**DATA PROVIDED**:
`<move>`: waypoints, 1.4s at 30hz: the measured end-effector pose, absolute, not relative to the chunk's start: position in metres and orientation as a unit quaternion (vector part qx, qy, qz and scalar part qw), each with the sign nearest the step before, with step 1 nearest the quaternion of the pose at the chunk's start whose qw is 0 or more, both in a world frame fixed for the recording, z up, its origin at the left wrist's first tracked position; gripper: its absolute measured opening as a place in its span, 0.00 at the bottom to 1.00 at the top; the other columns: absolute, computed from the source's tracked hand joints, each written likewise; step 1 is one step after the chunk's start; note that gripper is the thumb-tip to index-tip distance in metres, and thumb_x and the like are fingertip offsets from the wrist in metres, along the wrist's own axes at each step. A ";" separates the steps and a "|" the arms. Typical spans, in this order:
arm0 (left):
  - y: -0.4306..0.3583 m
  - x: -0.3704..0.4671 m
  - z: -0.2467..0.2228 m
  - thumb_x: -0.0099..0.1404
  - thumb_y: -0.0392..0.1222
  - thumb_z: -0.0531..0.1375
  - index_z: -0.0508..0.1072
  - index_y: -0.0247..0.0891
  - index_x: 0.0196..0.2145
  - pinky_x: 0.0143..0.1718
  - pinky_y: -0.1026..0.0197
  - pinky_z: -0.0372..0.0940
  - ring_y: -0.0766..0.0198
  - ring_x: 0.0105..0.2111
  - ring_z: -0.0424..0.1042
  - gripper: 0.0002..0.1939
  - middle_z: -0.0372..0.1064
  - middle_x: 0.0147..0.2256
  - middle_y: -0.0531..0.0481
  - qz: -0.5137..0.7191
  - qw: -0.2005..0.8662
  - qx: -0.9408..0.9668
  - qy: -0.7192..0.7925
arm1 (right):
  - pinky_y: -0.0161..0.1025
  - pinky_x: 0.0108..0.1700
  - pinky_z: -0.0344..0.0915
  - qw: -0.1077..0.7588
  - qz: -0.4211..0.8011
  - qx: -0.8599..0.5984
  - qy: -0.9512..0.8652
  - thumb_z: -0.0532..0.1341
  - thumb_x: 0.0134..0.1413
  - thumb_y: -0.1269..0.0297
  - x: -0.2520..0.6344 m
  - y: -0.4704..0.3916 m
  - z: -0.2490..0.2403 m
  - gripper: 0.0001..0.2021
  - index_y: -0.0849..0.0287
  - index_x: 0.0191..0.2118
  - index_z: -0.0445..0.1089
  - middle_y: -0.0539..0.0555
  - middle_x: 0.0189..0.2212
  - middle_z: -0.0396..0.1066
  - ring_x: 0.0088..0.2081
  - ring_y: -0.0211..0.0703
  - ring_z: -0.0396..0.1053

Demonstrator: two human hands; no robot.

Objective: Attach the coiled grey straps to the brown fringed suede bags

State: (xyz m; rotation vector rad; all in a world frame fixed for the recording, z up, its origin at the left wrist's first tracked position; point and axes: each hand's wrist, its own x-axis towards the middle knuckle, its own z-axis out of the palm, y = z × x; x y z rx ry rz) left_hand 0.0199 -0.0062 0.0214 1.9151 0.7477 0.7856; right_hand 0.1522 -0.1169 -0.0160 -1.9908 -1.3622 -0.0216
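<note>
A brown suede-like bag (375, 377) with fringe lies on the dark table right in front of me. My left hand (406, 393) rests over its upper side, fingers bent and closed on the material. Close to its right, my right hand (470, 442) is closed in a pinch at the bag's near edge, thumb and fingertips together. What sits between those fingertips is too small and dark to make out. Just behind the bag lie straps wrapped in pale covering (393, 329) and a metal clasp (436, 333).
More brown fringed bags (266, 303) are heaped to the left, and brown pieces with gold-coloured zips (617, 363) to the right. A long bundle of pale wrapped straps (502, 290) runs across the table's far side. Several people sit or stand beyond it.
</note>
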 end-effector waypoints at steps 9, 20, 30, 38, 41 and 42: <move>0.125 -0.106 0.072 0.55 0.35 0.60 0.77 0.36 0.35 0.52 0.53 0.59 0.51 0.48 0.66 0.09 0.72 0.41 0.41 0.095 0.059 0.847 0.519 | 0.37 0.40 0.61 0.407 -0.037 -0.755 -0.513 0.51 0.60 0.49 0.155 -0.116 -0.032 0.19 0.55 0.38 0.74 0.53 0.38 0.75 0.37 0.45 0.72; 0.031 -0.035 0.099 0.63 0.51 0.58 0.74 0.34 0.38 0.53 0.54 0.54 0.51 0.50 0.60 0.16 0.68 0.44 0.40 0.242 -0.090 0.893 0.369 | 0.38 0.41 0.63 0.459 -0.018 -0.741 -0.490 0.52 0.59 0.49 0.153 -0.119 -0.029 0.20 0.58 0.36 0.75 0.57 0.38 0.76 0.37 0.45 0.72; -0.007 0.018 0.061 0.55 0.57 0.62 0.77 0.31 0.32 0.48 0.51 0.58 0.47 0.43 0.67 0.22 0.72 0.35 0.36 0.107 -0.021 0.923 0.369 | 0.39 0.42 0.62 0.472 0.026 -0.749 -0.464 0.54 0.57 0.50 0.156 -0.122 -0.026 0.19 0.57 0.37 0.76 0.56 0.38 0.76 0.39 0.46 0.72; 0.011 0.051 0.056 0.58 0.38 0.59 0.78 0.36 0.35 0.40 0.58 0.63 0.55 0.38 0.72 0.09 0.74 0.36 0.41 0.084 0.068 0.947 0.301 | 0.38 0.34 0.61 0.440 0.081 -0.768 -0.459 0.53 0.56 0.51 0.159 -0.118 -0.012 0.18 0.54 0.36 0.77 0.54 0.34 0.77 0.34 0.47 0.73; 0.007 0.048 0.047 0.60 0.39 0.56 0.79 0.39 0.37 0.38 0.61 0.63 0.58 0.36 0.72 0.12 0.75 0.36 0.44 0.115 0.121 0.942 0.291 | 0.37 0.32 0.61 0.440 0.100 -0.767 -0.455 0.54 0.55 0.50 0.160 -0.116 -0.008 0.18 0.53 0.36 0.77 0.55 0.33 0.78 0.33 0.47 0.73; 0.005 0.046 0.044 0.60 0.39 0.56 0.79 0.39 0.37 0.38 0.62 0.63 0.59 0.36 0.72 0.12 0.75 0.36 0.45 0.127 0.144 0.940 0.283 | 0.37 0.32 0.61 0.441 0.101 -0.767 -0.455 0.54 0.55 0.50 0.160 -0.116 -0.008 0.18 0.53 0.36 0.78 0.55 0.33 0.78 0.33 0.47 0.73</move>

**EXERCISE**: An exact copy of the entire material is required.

**TASK OUTPUT**:
`<move>`: waypoints, 1.4s at 30hz: the measured end-effector pose, absolute, not relative to the chunk's start: position in metres and orientation as a unit quaternion (vector part qx, qy, qz and scalar part qw), each with the sign nearest the step before, with step 1 nearest the quaternion of the pose at the chunk's start whose qw is 0 or more, both in a world frame fixed for the recording, z up, its origin at the left wrist's first tracked position; gripper: its absolute measured opening as a place in its span, 0.00 at the bottom to 1.00 at the top; the other columns: absolute, computed from the source's tracked hand joints, each written likewise; step 1 is one step after the chunk's start; note that gripper is the thumb-tip to index-tip distance in metres, and thumb_x and the like are fingertip offsets from the wrist in metres, along the wrist's own axes at each step. A ";" separates the steps and a "|" the arms. Typical spans, in this order:
arm0 (left):
  - y: -0.4306..0.3583 m
  - x: -0.3704..0.4671 m
  - z: -0.2467..0.2228 m
  - thumb_x: -0.0099..0.1404
  - thumb_y: -0.0392..0.1222
  - thumb_z: -0.0531..0.1375
  - index_z: -0.0508..0.1072
  - index_y: -0.0247..0.0891
  - index_x: 0.0196..0.2145
  - pinky_x: 0.0143..0.1718
  - pinky_y: -0.1026..0.0197
  - pinky_z: -0.0372..0.0940
  - ring_y: -0.0766..0.0198
  - ring_x: 0.0105..0.2111
  - ring_z: -0.0424..0.1042
  - gripper: 0.0002..0.1939
  - middle_z: -0.0372..0.1064
  - middle_x: 0.0147..0.2256
  - middle_y: -0.0531..0.0481
  - qz: -0.5137..0.7191
  - qw: -0.2005..0.8662
  - qx: -0.9408..0.9668
  - qy: -0.7192..0.7925
arm1 (right):
  - pinky_y: -0.0161..0.1025
  - pinky_x: 0.0108..0.1700
  - pinky_z: -0.0344..0.0915
  - qw: -0.1077..0.7588
  - qz: -0.4211..0.8011
  - qx: -0.8599..0.5984
  - qy: -0.9512..0.8652
  - thumb_z: -0.0532..0.1341
  - thumb_x: 0.0134..0.1413
  - thumb_y: -0.1269..0.0297
  - x: -0.2520..0.6344 m
  - y: -0.4704..0.3916 m
  - z: -0.2490..0.2403 m
  - gripper: 0.0001..0.2021
  - index_y: -0.0849..0.0287
  - index_x: 0.0191..0.2118
  - index_z: -0.0445..0.1089
  - middle_y: -0.0539..0.0555
  - middle_x: 0.0189..0.2212
  - middle_z: -0.0396..0.1066
  - ring_x: 0.0088..0.2081
  - ring_y: -0.0211..0.0703
  - ring_z: -0.0396..0.1053

Demonstrator: two human hands; no robot.

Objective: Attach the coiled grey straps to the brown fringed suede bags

State: (xyz m; rotation vector rad; all in a world frame fixed for the recording, z up, its origin at the left wrist's first tracked position; point and axes: each hand's wrist, its own x-axis towards the middle knuckle, its own z-axis out of the palm, y = z × x; x y z rx ry rz) left_hand 0.0199 -0.0062 0.0214 1.9151 0.7477 0.7856; right_hand 0.1522 -0.1169 -0.0160 -1.9908 -1.3622 -0.0216
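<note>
A brown suede-like bag (375, 377) with fringe lies on the dark table right in front of me. My left hand (406, 393) rests over its upper side, fingers bent and closed on the material. Close to its right, my right hand (470, 442) is closed in a pinch at the bag's near edge, thumb and fingertips together. What sits between those fingertips is too small and dark to make out. Just behind the bag lie straps wrapped in pale covering (393, 329) and a metal clasp (436, 333).
More brown fringed bags (266, 303) are heaped to the left, and brown pieces with gold-coloured zips (617, 363) to the right. A long bundle of pale wrapped straps (502, 290) runs across the table's far side. Several people sit or stand beyond it.
</note>
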 end-effector waypoints at steps 9, 20, 30, 38, 41 and 42: <move>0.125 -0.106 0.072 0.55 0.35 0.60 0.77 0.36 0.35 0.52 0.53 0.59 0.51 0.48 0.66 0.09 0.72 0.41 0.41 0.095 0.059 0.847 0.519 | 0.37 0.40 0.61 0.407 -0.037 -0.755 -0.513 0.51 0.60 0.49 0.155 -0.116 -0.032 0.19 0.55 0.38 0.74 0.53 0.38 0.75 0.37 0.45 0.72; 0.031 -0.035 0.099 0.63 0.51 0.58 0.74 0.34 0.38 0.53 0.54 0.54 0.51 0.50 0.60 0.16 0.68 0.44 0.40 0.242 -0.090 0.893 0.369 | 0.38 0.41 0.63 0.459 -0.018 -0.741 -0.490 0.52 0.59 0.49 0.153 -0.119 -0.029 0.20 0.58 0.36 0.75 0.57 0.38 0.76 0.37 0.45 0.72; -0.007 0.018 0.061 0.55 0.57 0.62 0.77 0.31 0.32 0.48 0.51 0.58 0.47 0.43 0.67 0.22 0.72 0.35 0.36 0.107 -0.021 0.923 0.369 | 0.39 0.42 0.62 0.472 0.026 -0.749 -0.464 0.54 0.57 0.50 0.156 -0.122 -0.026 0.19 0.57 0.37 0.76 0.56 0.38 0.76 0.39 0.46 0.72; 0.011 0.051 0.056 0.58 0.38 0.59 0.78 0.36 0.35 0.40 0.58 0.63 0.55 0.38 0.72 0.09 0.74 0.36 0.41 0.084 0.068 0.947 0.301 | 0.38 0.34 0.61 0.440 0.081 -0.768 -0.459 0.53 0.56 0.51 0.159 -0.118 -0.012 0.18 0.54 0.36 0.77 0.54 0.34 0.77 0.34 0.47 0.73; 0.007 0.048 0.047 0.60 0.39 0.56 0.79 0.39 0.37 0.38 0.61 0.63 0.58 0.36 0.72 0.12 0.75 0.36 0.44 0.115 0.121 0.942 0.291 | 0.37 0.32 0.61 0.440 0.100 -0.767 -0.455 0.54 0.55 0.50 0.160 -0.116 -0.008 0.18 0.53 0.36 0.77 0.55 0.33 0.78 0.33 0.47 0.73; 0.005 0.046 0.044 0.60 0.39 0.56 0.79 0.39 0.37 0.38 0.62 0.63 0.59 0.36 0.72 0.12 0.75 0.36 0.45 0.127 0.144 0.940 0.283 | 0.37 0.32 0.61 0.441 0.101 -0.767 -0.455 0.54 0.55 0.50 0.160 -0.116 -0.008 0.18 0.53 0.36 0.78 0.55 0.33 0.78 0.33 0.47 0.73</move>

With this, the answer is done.